Facciamo nostra questa osservazione di un mistico: “Non è alla maniera in cui
qualcuno mi parla di Dio che vedo se ha conosciuto il fuoco dell’amore, ma alla
maniera in cui mi parla delle realtà umane”.
Nella
vostra lettera, Padre, avete detto che volete fondare al Barroux un monastero
di Cristianità. Cosa significa?
Ebbene,
del tutto semplicemente, che i monasteri sono, per vocazione, dei pezzi di
cielo sulla terra, anzitutto dei luoghi d’incontro con Dio, e poi con gli
uomini. L’autentico ecumenismo è quello della Tradizione. Un antico ha detto: “Più
approfondisco la Tradizione, più ritrovo gli altri”. Ciò si ricollega alle
nostre osservazioni, perché la nostra liturgia tradizionale attira i giovani:
questa teologia in azione costituisce la migliore risposta […] all’inganno. È stato
detto dell’abbazia di Cluny che essa aveva instaurato una civiltà della bontà.

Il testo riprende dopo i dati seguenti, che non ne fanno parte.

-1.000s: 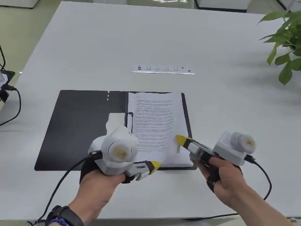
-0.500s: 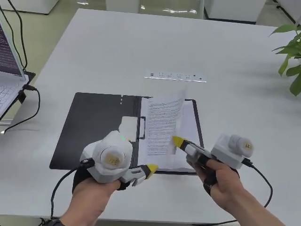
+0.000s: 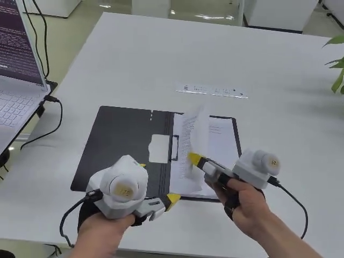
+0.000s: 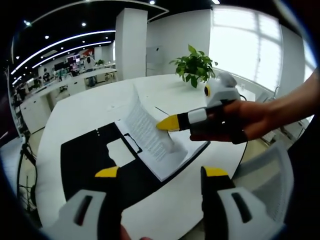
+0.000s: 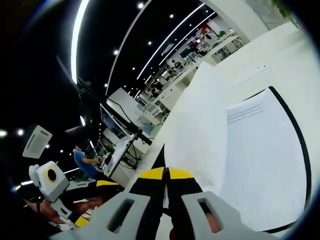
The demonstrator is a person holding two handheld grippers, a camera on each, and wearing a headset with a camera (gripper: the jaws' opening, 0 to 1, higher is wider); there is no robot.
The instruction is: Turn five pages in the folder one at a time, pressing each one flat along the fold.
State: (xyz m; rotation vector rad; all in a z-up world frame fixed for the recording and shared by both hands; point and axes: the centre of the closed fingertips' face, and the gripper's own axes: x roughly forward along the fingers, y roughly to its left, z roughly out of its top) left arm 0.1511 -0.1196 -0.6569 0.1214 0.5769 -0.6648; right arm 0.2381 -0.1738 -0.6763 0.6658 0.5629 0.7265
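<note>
An open black folder (image 3: 118, 145) lies on the white table (image 3: 161, 48) with a stack of printed pages on its right half. My right gripper (image 3: 193, 158) is shut on the lower edge of the top page (image 3: 196, 131), which stands lifted and curled above the stack. In the right gripper view the yellow tips (image 5: 166, 174) are closed on that page (image 5: 200, 130), with the page beneath it (image 5: 265, 150) lying flat. My left gripper (image 3: 171, 199) hovers open at the folder's near edge, holding nothing. From the left gripper view (image 4: 161, 172), the raised page (image 4: 145, 130) is ahead.
A laptop (image 3: 16, 64) stands off the table's left side with a cable (image 3: 48, 123) trailing below it. A power strip (image 3: 212, 90) lies just beyond the folder. Plant leaves (image 3: 338, 75) show at the far right.
The top page has risen from lying flat to standing upright, carried leftward by the right gripper. The left gripper stays near the folder's front edge. The head camera has shifted.
</note>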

Ma Cluny non solo distribuiva frumento in tempo di carestia. I monaci
seminavano la pace, la concordia, riconciliando i principi, consigliando i re.
Non
è quindi solo una civiltà dell’elemosina, ma una civiltà dell’amicizia, che
crea i legami fra gli uomini, che opera per irradiamento e osmosi. Ciò non
impedisce il rigore dottrinale, ma questo carattere dello spirito diventerà un
servizio d’amore.
Tali
princìpi di civiltà devono essere attribuiti a qualche uomo di genio o ad altre
comunità monastiche che caratterizzavano l’Europa del Medioevo?
È
una domanda alla quale è difficile rispondere; la storia ci ha trasmesso i nomi
di alcuni grandi santi che furono in effetti dei costruttori, e dei capi
spirituali. Ma le comunità costituivano come una grande via lattea in cui si
fondono gli individui, e le società cristiane presero il loro modello del tutto
naturalmente sulle comunità monastiche. L’uomo del Medioevo è nato da questo. Poiché
la Regola di san Benedetto propone tutta una educazione dell’uomo; e questa
educazione si fonda evidentemente anzitutto sulla preghiera, ma anche sulla
vita di comunità, sulle umili virtù di nascondimento di sé, di mutuo soccorso,
di pazienza, di rispetto, di cortesia e di buonumore. Sono le virtù che hanno
fatto le società cristiane, e mi spingerei a dire che si tratta di virtù
politiche.
Ma
se il nostro monastero si vuole un monastero di Cristianità è anche perché esso
sarà stato costruito con le preghiere e le elemosine di centinaia di famiglie
che pregano per noi ogni sera. Allora come rifiuteremo noi di essere a nostra
volta un punto di riferimento, un punto fisso, un’oasi di pace, dove i nostri
fratelli affaticati dalle lotte del secolo potranno fare una sosta e restaurare
le loro forze? Penso specialmente ai giovani, che vengono a fare dei campeggi
attorno al monastero durante l’estate, agli scout, ai seminaristi, e così via.
È
soprattutto guardando il cielo e vivendo per il cielo che attireremo questo
dono assai prezioso dal Creatore, cioè l’avvento di una Cristianità.
Mio
caro, vorrei concludere questo dialogo su ciò che è la fonte segreta delle
nostre vite: Dio. La certezza di essere amati da Dio. Infinitamente. Il
desiderio di fare delle nostre vite una risposta d’amore. Per andare fino al
fondo del mio pensiero, vi dirò che senza dubbio noi non vedremo con i nostri
occhi il sorgere dell’aurora di una Cristianità, e questo non ha alcuna
importanza. Ma reclamiamo l’onore di lavorare per essa con lo studio, con la
preghiera e – meglio ancora, se il Signore si degna di darcene la grazia – con
il sangue del martirio.
Anche questo fa parte della Tradizione.